Section 301 of the Emergency Planning and Community Right-to-Know Act (EPCRA), also known as Title III of the Superfund Amendments and Reauthorization Act (SARA) requires each State to create designated emergency planning districts within the State and appoint members to a Local Emergency Planning Committee (LEPC) solely to address hazardous materials disasters. LEPCs are frequently organized in a first responder office or local government office of emergency management. Louisiana has 64 LEPCs, one in each of its 64 Parishes.
The law provides a basis for a community to develop and tailor a chemical emergency planning and response program and provides the public with a right-to-know attitude to identify, quantify, locate and determine the physical and chemical properties of hazardous substances in the community.
While industry representatives, owners and operators of Regulated Facilities have the primary responsibility for preparedness planning and emergency response to a hazardous materials incident, LEPC and first responder organizations are also responsible to the public when it comes to community hazardous materials incident preparedness.
The LEPC is required to appoint a chairperson and information coordinator and establish rules by which the committee will function. Whether the LEPC has “officers” beyond the chair varies, but the chair typically serves as the point of contact (POC) for LERC, the public and regulated facilities.
Membership to the LEPC is approved by the LERC.
Emergency planning and Community Right-to-know Act (EPCRA) - Allows State and local planning for chemical emergencies, provides for notification of emergency releases of chemicals, and addresses communities' right-to-know about toxic and hazardous chemicals.
Regulated Facilities - The physical premises used by an owner or operator in which hazardous materials are manufactured, used or stored.
Superfund Amendments and Reauthorization Act (SARA) - The Superfund Amendments and Reauthorizations Act (SARA) amended the Comprehensive Environmental Protection Agency's (EPA) experience in administering the complex Superfund program during its first six (6) years and made several important changes and additions to the program.
The Louisiana Emergency Response Commission (LERC)
, whose purpose is to coordinate the State’s planning and preparedness activities for hazardous materials compliance with Title III, oversees the activities of an LEPC.
LEPCs create public awareness of hazardous chemical risks and improve community preparedness.
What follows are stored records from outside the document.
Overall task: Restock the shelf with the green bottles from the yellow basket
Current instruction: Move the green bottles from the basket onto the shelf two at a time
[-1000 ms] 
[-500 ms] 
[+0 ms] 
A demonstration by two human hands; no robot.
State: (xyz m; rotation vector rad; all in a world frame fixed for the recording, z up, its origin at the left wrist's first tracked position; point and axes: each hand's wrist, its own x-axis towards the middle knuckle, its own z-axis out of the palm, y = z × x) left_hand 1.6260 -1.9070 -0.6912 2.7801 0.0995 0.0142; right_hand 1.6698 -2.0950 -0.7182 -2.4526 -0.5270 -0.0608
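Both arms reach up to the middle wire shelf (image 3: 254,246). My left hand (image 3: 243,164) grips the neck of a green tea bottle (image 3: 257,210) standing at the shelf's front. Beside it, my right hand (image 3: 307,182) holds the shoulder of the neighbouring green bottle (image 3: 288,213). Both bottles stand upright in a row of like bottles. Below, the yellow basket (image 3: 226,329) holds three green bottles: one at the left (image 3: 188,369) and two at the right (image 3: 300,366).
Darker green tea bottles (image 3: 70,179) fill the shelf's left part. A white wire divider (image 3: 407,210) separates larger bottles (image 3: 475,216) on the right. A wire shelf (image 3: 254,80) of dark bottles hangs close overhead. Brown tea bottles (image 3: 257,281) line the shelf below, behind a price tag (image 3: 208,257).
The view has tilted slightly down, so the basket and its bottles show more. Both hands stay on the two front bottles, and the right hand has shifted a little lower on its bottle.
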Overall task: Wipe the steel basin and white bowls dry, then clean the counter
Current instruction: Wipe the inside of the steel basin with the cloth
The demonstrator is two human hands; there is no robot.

LEPCs should look for opportunities through schools, churches, youth groups, civic groups and other organizations active in the community to accomplish its mission.
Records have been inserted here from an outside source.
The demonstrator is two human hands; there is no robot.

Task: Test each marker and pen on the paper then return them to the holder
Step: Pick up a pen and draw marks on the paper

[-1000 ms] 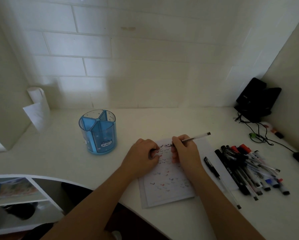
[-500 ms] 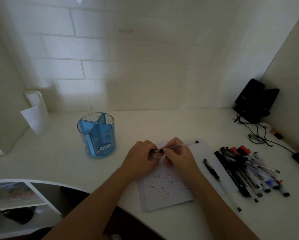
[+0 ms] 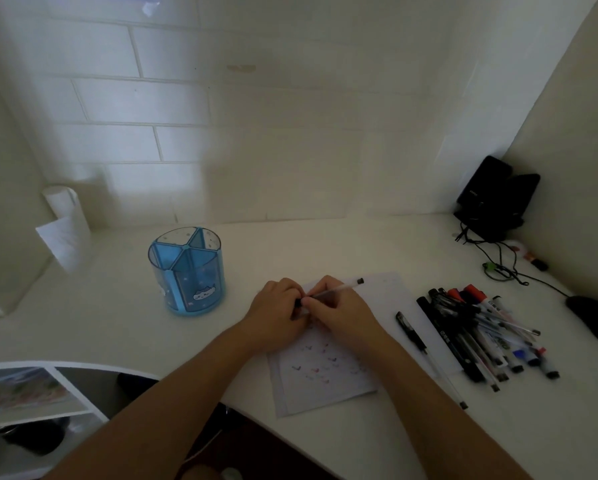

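Note:
My right hand (image 3: 341, 311) grips a clear pen (image 3: 339, 289) whose black end points up and to the right. My left hand (image 3: 277, 311) pinches a small dark cap at the pen's tip; the two hands touch above the paper (image 3: 325, 372). The paper lies on the white desk and carries several small coloured test marks. A blue divided holder (image 3: 186, 271) stands to the left of my hands and looks empty. A pile of several markers and pens (image 3: 481, 330) lies to the right of the paper, with one black pen (image 3: 412, 332) lying apart from it.
A paper towel roll (image 3: 67, 223) stands at the back left. Black speakers (image 3: 495, 199) with cables (image 3: 498, 268) sit in the back right corner, and a dark mouse (image 3: 595, 320) lies at the right edge. A shelf unit (image 3: 31, 396) is below the desk's curved front edge.
My right hand lifted the pen from the paper and brought its tip to my left hand. The left hand's fingers now hold the cap at the tip.

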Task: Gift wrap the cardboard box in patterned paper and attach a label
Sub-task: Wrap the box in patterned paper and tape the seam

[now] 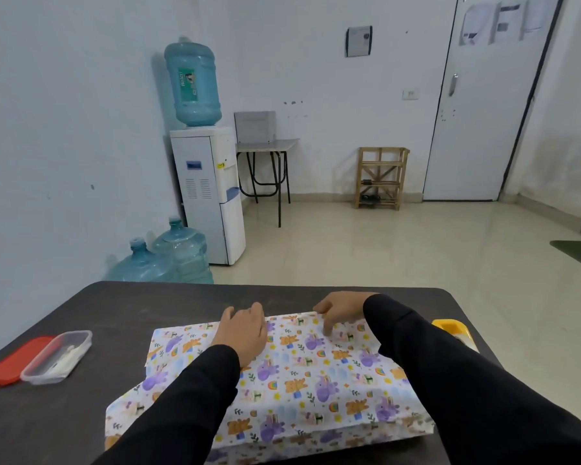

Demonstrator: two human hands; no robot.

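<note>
The box, hidden under patterned paper (292,374) printed with purple and orange animals, lies flat in the middle of the dark table (98,307). My left hand (244,332) rests on the paper near the box's far edge, fingers bent over that edge. My right hand (337,313) is at the far right corner, its fingertips pressing down on the paper there. Both forearms in black sleeves reach across the box. No label is in view.
A clear plastic container (58,357) with small items stands at the table's left beside its red lid (12,364). A yellow object (451,328) peeks out behind my right sleeve. Beyond the table are water jugs (168,260), a dispenser, a stool and a wooden rack.
</note>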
Various sections of the EPCRA identify legal responsibilities that require an LEPC to:
- Review emergency management plans once a year, or more frequently as circumstances change in the community, or as any facility may require.
- Make available:
- Material Safety Data Sheets (MSDSs)
- Chemical lists described in Section 311(a) (2) or Hazardous Chemical Inventories also called Tier II reports
- Inventory forms.
- Follow-up emergency notices to the general.
- Establish procedures for receiving and processing requests from the public for information.
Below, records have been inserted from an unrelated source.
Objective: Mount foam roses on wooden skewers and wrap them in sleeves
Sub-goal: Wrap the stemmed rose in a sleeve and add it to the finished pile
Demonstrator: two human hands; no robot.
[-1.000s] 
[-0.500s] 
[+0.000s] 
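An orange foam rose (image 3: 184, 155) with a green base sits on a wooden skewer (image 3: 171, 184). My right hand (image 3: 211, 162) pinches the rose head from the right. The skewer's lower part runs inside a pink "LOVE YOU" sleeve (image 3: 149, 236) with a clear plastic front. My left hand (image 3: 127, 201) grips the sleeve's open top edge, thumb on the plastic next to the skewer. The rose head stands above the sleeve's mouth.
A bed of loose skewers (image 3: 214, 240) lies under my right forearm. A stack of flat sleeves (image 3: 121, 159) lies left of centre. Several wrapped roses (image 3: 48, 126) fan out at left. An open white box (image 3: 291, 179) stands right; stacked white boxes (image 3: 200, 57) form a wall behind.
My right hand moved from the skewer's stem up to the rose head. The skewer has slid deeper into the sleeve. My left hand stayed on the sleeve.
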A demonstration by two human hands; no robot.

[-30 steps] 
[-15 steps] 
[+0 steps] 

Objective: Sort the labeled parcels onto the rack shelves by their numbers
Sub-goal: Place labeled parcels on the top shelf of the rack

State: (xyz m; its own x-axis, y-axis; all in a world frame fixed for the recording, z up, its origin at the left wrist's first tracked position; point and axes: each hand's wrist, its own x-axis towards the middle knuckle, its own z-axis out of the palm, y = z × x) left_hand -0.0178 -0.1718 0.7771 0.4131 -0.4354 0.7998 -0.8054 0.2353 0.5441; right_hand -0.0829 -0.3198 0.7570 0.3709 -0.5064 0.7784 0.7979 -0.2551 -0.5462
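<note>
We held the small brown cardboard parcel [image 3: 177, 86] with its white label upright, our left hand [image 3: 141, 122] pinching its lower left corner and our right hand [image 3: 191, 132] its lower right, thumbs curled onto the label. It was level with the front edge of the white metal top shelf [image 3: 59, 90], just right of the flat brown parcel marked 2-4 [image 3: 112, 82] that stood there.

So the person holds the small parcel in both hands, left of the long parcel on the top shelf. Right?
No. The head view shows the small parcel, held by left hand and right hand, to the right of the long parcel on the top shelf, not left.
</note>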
- Receive from each subject facility the name of a facility representative who will participate in the emergency planning process.
- Be informed by the community emergency coordinator of hazardous chemical releases reported by owners or operators of Regulated Facilities.
- Be given follow up emergency information as soon as practical after a release that requires the owner/operator to submit a notice.
- Receive from each facility a chemical-specific MSDS, and upon request, make the MSDS available.
- Receive an emergency hazardous chemical inventory form from a facility owner or operator.
- Respond to Tier II information requests no later than 45 days after receipt of the request.
- May commence civil action against an owner or operator who fails to provide required information.